Listening to him brought back a picture that one of my old colleagues had posted on my Facebook wall a while ago. It was about a woman who is unapologetically herself. She had shared the picture with a caption, “Yours was the face that came to my mind when I saw this”. It made me happy and quite proud too, because that was what I have been almost all my life – “unapologetically myself”.

I was looked at as a rebel by quite a lot of people, including my family at one point. When I fought at home at the age of 16 against my family’s and the society’s wish to see me pursue BTech and become an engineer, when I put my foot down and told them I was going to join an arts college to do my B.A. in a dual course of Literature and Administration, I was told I was ruining my life. When I decided to leave my first job as I didn’t want my career being shaped as a Sales Manager, when I kept looking for an HR job and ended up becoming the HR Executive of a small company, getting 7000 rupees as salary against the 19000 rupees at my first job, I was told I would be looked at as a failure. When I kept laughing about profiles from a matrimonial site and declining marriage proposals at 26 because I was not ready to get married to someone I didn’t know or love, when I said I didn’t mind staying single all my life if I had to, I was told I would end up alone and regret what I was doing. When I left my job in the corporate world after 6 years of doing things that I loved and had secured a not-so-bad bank balance despite a long run of below-average salary, when I decided to stay at home and write as that made me happy, I was given looks that clearly said “Another bimbo wasting her degree and feeding off her husband”. Every time I spoke my mind and stood up for what I believed in, every time I refused to go with the flow just because everyone else was doing it, every time I said I wouldn’t do something that I felt was wrong, I was looked at as an arrogant, outspoken snob.

When everyone was busy telling me how the society would perceive me and how the society would judge me, I was busy living my life on my own terms. That was not me being a rebel, that was not me being unorthodox or progressive, that was not me doing something great; that was just me being “unapologetically myself”.

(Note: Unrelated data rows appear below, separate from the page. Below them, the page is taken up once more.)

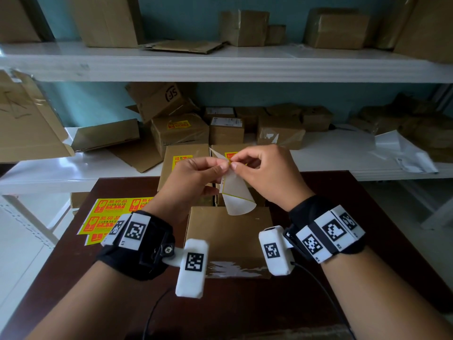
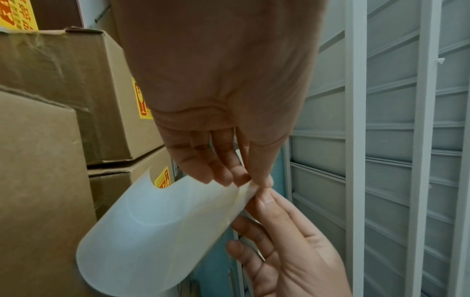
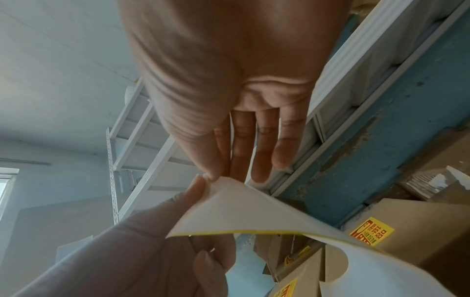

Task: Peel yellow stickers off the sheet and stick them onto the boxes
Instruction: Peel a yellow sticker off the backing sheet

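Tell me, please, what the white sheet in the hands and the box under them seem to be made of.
Sheet: probably glossy coated backing paper; it curls smoothly, lets light through, and has a yellow edge.
Box: brown matte cardboard with clear shiny tape on the near edge.

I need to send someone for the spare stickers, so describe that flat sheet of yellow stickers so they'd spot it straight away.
Start at the dark brown table in front of the white shelves. On its near left part, beside the left hand's wrist, lies the sheet of yellow stickers. It lies flat with its red-printed faces up, whereas the curled piece both hands hold shows its white back.
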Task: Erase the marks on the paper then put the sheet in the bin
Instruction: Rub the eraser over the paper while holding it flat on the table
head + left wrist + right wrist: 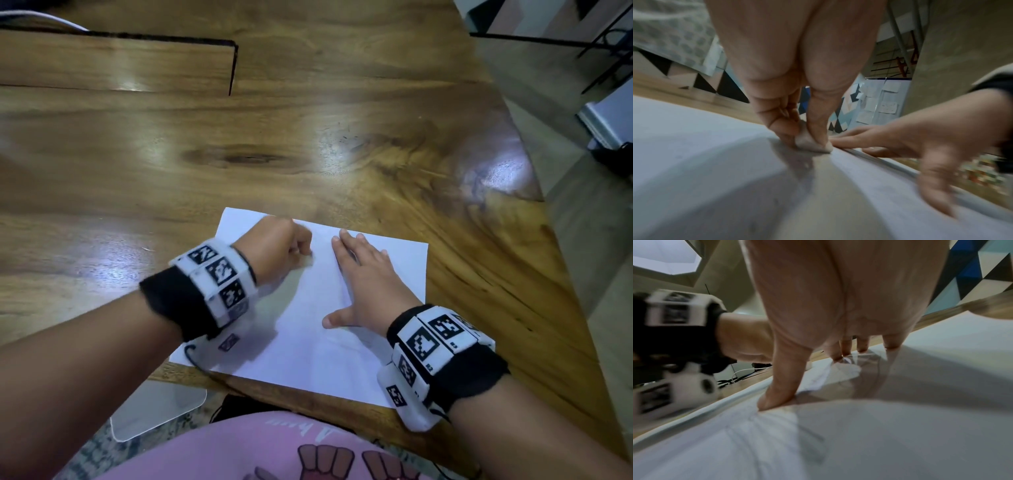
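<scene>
A white sheet of paper (308,335) lies on the wooden table near its front edge. My left hand (284,245) is curled and pinches a small whitish eraser (809,143), whose tip touches the paper (694,146). To its right, my right hand (363,274) lies flat on the sheet with straight, spread fingers. In the right wrist view its thumb (781,386) presses the paper (900,434), which wrinkles a little there. Any marks on the sheet are too faint to make out. No bin is in view.
The wooden table (308,137) stretches away ahead, with a raised wooden panel (116,61) at the far left. Its right edge (534,205) drops to the floor, where a white box (609,120) sits. A white object (154,411) lies on the floor under the front edge.
</scene>
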### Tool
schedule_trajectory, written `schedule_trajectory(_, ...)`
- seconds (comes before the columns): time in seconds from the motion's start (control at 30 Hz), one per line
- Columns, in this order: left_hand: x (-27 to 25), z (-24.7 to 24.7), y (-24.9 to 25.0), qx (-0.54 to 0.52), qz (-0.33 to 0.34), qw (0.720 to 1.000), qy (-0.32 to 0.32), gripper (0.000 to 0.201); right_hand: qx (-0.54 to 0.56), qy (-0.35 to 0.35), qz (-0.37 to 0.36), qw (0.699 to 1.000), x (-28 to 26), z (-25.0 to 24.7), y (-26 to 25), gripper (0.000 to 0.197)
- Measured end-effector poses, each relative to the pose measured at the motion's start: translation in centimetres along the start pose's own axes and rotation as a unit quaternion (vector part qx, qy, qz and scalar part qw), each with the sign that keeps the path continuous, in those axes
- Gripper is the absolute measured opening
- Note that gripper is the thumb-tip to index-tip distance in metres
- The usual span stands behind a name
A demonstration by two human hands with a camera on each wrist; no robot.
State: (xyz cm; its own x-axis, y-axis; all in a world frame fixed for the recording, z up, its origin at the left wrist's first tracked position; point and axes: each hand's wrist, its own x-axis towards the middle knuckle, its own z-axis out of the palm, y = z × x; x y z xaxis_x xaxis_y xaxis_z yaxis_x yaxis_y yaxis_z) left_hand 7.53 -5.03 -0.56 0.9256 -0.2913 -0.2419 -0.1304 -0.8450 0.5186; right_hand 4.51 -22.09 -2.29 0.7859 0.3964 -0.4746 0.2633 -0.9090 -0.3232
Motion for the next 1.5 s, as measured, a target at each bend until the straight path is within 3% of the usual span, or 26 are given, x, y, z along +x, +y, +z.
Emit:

I am sure at least some of you would be thinking “She could do all that because she could afford it.” To an extent, yes, that is true, at least for the time when I was doing my studies. But it wasn’t that way all my life. If I have made hard decisions on my career choices, that was only because I was willing to sacrifice a lot on account of a lower salary, not because my Dad would pay for everything. And trust me, all those decisions which were frowned upon by others were the ones that ultimately made my family happy too – my studies, my job, my marriage – everything.

That day, listening to Hari tell me to just be who I have always been, I realized how lucky I was, that I could live a life of no regrets, devoid of any efforts to prove myself to anyone, being “unapologetically myself”. Try that, you will live a fuller life and die a happier person!